3 марта в Москве пройдут похороны Бориса Немцова.
В правоохранительных органах сообщили, что усилят меры безопасности в ходе траурных мероприятий. Журналист Максим Шевченко считает, что люди, убившие известного оппозиционного политика почти у самых стен Кремля, были убеждены в своей безнаказанности.
Трагическая смерть Бориса Немцова заставила вспомнить о значимых политических убийствах последних лет. Для меня это гибель в Дагестане моих друзей-журналистов Хаджимурата Камалова, издателя газеты "Черновик", Ахмеднаби Ахмеднабиева, репортера газеты "Новое дело", расстрелянных из пистолетов, и в Нальчике правозащитника и поэта Тимура Куашева, убитого подлым уколом яда.
Москва, кипевшая оппозиционными митингами, просто не заметила этих смертей. А попытки докричаться до либералов и патриотов, занятых собой и "фальсификацией выборов" вкупе с судом над Pussy Riot, наталкивалось на пренебрежительно-барское:"Да, да, конечно, но кого, в целом, интересуют эти туземные дела".
Чиновники давали клятвы и обещания взять под "особый контроль", но реально все понимали, что ни контроля, ни нахождения убийц не будет — и только новые смерти журналистов, решившихся бросить вызов криминально-силовой системе произвола в кавказском регионе, станут ответом.
Люди, решившиеся на кровавую акцию под стенами Кремля, были убеждены в своей безнаказанности. Их научил этому Северный Кавказ с его относительной интерпретацией российских законов: надо, отменяем суд присяжных, надо — заменяем прямые выборы на спектакль в заксобраниях, надо — оправдываем пытки, похищения и сожжения домов целесообразностью борьбы с терроризмом.
Но мир Северного Кавказа — не спектакль, этнические нормы и религия, требующие от человека ежедневного признания реальности смерти (собственной, в первую очередь, поскольку основа любых форм монотеизма это "память смертная"), удерживают жизнь в рамках реальности. Эта реальность, не ощущалась московским обществом спектакля, занятым имитацией государственничества и оппозиционности.

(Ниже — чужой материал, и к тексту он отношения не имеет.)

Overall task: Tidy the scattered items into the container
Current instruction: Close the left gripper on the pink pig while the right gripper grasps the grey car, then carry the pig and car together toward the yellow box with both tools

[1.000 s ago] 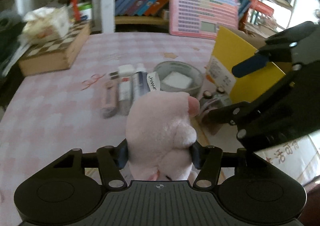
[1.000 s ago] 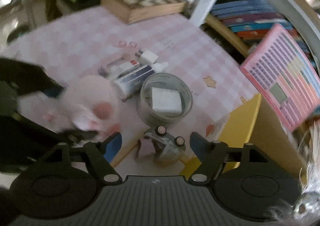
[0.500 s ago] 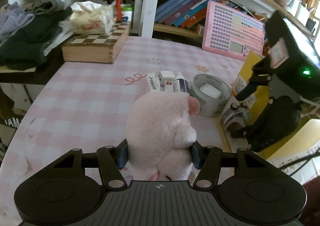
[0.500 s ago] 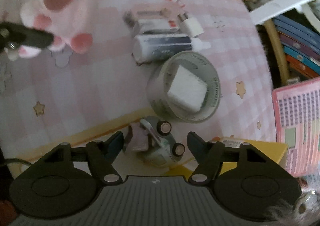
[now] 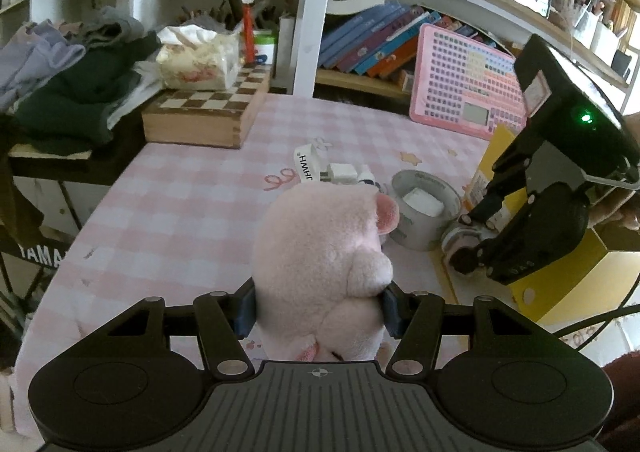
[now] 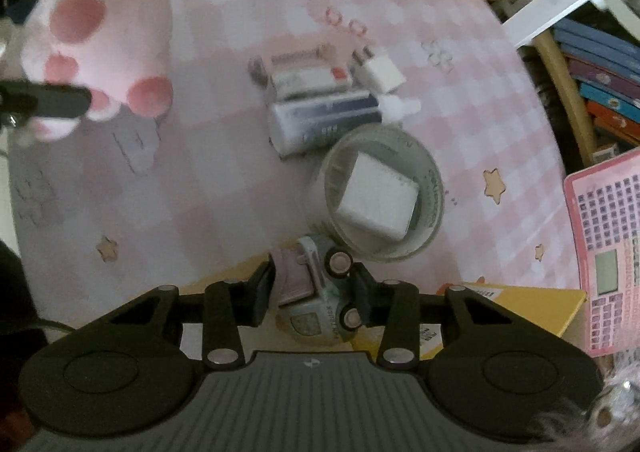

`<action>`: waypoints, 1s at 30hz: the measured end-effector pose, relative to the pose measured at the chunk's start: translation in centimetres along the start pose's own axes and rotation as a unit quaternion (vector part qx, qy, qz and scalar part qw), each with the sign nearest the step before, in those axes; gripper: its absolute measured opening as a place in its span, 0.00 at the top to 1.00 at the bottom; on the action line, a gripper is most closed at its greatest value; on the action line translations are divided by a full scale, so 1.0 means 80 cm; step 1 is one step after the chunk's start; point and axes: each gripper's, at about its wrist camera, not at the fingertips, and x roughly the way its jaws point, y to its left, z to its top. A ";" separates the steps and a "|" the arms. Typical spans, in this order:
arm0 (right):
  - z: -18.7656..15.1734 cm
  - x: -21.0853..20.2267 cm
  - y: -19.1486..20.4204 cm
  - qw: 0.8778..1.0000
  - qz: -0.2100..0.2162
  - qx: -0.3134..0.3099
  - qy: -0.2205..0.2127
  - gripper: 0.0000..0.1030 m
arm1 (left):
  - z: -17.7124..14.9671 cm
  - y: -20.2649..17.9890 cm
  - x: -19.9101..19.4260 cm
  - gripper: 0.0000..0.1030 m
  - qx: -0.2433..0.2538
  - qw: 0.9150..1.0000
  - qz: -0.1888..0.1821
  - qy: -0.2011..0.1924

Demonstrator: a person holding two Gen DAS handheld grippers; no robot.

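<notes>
My left gripper (image 5: pixel 320 310) is shut on a pink plush pig (image 5: pixel 324 264) and holds it above the pink checked table; the pig also shows in the right wrist view (image 6: pixel 100 51). My right gripper (image 6: pixel 314 292) is shut on a pale green toy truck (image 6: pixel 320 304) lying on its side at the edge of the yellow box (image 6: pixel 532 312). The right gripper and truck show in the left wrist view (image 5: pixel 472 252). A grey tape roll (image 6: pixel 384 199) holds a white block. A dark tube (image 6: pixel 328 119), a small box and a white charger (image 6: pixel 380 71) lie behind it.
The yellow box (image 5: pixel 560 280) stands at the table's right edge. A wooden chessboard box (image 5: pixel 204 111) with a tissue pack sits at the back left. A pink toy keyboard (image 5: pixel 468 95) leans against the bookshelf. Clothes (image 5: pixel 64 83) are piled at the left.
My right gripper has closed in on the toy truck and its fingers now clamp it. My left gripper has drawn back and up with the pig.
</notes>
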 end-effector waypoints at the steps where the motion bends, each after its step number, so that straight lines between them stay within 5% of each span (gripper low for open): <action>1: -0.001 -0.007 0.002 1.000 0.005 0.011 -0.013 0.62 | 0.001 0.000 -0.003 0.44 0.000 1.000 0.000 -0.002; 9: -0.004 -0.055 0.017 0.989 0.027 0.104 -0.101 0.62 | 0.001 0.000 -0.023 0.44 0.009 1.000 -0.010 -0.009; 16: -0.023 -0.098 0.056 0.976 -0.012 0.119 -0.183 0.62 | 0.000 0.003 -0.056 0.44 0.006 1.000 -0.024 -0.019; 23: -0.065 -0.137 0.079 0.947 -0.026 0.215 -0.239 0.62 | -0.003 -0.002 -0.097 0.44 0.004 0.998 -0.047 -0.036; 30: -0.118 -0.160 0.119 0.922 -0.020 0.294 -0.250 0.62 | -0.019 -0.016 -0.132 0.44 0.022 0.996 -0.078 -0.037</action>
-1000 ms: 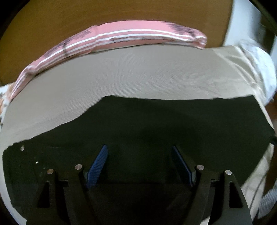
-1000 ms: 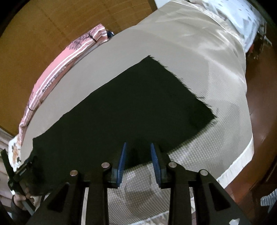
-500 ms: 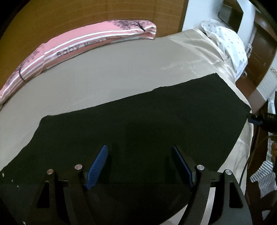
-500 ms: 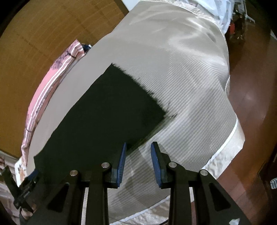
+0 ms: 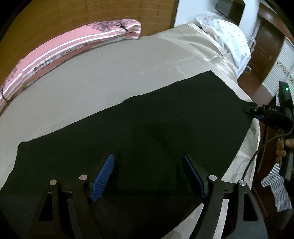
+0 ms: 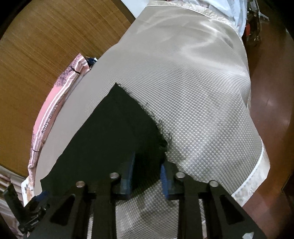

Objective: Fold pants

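Note:
The black pants lie flat across a beige bedspread. My left gripper is open, its blue pads spread wide just above the near edge of the pants. In the right wrist view the pants end in a frayed hem corner. My right gripper is open with its pads on either side of that near corner, the cloth lying between them. The right gripper also shows in the left wrist view, at the far right corner of the pants. The left gripper shows in the right wrist view, at bottom left.
A pink striped pillow lies along the wooden headboard. A white spotted cloth sits at the bed's far right corner. Brown wooden floor lies beyond the bed's edge. A striped cloth lies on the floor.
My right gripper has moved toward the hem corner of the pants, which now lies between its pads. The left wrist view has swung right; the left gripper stays open over the pants.

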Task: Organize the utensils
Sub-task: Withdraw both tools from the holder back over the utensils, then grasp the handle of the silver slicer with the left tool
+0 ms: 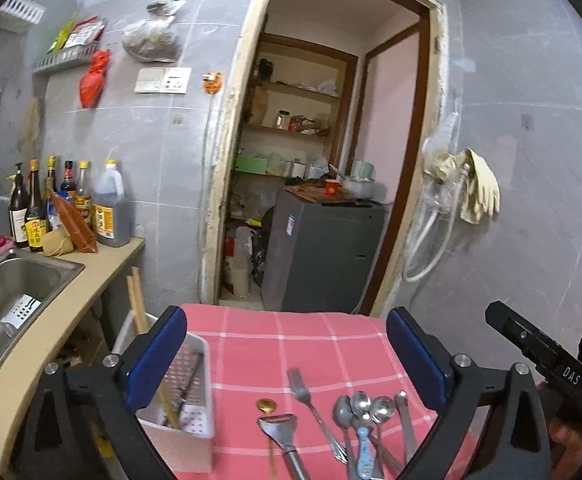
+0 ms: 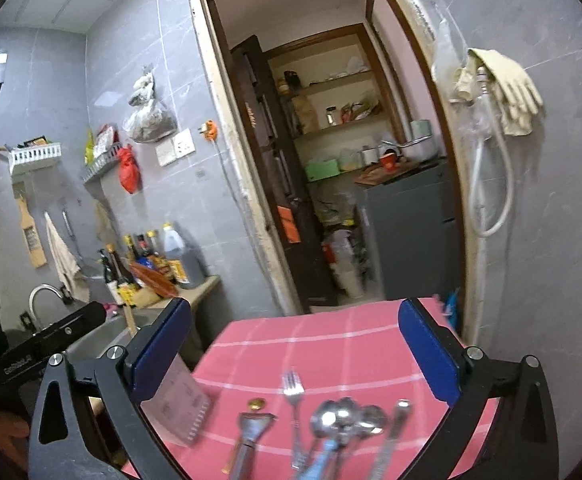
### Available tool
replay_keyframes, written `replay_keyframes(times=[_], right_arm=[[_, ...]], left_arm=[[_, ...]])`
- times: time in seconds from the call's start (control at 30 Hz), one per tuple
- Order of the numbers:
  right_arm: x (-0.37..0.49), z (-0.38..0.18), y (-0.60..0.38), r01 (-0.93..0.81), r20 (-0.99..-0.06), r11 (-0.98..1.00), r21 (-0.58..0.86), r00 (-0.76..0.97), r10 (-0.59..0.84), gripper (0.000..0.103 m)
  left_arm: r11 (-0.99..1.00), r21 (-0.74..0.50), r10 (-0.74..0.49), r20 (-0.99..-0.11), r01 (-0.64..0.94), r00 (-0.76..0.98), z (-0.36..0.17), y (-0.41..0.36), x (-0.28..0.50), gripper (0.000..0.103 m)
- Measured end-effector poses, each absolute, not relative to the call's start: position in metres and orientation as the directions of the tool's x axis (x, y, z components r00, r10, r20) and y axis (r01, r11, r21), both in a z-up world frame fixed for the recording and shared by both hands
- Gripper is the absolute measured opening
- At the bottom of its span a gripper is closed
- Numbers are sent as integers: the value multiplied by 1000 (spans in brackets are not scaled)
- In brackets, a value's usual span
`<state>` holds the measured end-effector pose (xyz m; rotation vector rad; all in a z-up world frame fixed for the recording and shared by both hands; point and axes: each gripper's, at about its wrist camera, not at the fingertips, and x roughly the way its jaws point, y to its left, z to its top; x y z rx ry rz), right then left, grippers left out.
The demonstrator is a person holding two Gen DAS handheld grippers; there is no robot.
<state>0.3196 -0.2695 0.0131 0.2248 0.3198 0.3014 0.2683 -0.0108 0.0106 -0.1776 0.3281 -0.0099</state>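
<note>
Hovering low over the near edge of the table, both grippers: left gripper spread wide and holding nothing, right gripper likewise spread and empty. Framing the utensils between blue pads in each wrist view.

Lying loose on the pink checked cloth, side by side: peeler, with a small gold spoon just beyond its blade; fork; a cluster of spoons, bowls touching and overlapping; a knife on the far right. Running lengthwise toward and away from the cameras, every one: tines, bowls and blade pointing away, handles trailing back under the lower edge of the frame and out of sight.

Standing at the table's left edge, touching the cloth: a white perforated caddy, already holding wooden chopsticks and something dark, too dim to name.

Judging by this, sitting at the very start of a pick, nothing gripped yet, most pieces waiting. Calling next for dropping one gripper over a single handle, closing across its narrow width rather than along its length, then lifting and tipping it upright into the caddy. Likely trouble: dragging neighbours out of the spoon cluster, so starting with the fork or peeler looks safer.

Beyond the table: sink and sauce bottles along the left counter, then a doorway with a grey fridge, gloves hanging on the right wall.
</note>
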Motion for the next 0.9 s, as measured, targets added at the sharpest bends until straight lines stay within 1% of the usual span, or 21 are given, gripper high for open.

Так для Мальвины с Артемоном и Буратино люди за стенами театрика кукол, с их страстями и реальными смертями, просто далекие фантазии. Так смерть жителей Донецка от киевских мин и снарядов не воспринимается московской тусовкой всерьез. В обществе спектакля смерть ощущается через публичное жертвоприношение, учил нас великий философ Жан Бодрийяр в своей работе "Символический обмен и смерть".
И тогда происходит коллективная сублимация, имитация переживания, возвращающего в как бы реальность — публичная жертва не реальна, ей приписываются мифологические черты — позитивные как Бальдуру или Кетцалькоатлю, или негативные как чучелу злой зимы, сжигаемой на Масленицу.
По сценарию, в обществе спектакля злодей должен и обязательно будет наказан. Поэтому ждем казни злодея, принесшего в жертву бедного Бориса Ефимовича. Вокруг сценарных поворотов сейчас, уверен, идет торговля и творческая дискуссия. В реальном мире, в котором "дышат", как сказал Пастернак, "почва и судьба", надежды на это практически не существует.